Last week the FOMC increased the Fed Funds target rate by 25 bps to 1.50-1.75%, and the committee indicated the Fed Funds rate is on a higher track as the economic outlook has strengthened. The committee predicts 3 hikes this year and 3 rather than 2 hikes for 2019. GDP growth is now expected to be 2.7% in 2018, up from an expectation of 2.5% as recently as December, and the unemployment rate is expected to fall to 3.8%, slightly lower than the previous forecast of 3.9%. This rate would be the lowest since the 1960s and well below the Fed’s revised 4.5% estimate of full employment.
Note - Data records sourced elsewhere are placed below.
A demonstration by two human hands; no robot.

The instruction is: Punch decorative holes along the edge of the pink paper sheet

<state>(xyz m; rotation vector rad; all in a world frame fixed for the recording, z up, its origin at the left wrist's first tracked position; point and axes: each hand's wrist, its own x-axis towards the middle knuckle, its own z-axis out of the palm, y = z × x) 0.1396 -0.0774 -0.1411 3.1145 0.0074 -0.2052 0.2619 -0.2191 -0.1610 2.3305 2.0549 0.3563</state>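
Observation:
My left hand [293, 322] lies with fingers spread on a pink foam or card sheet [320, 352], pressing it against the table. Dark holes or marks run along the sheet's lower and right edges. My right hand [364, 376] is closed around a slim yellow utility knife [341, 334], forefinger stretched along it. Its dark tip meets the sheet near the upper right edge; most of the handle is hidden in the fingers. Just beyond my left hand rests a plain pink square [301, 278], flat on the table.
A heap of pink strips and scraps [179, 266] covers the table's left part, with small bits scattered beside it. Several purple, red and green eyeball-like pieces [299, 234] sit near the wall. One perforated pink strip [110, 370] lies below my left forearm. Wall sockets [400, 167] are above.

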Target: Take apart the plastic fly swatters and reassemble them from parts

Even inflation is expected to be a little higher, as the 2019 forecast for core PCE inflation was increased to 2.1% from 2.0%. This is a tiny increase, but important as the Fed is signaling it finally expects inflation to rise above its 2% goal.

Of course, Fed expectations and projections are data dependent, including for the course of inflation, slack in the economy, and other items like the impact of trade policy.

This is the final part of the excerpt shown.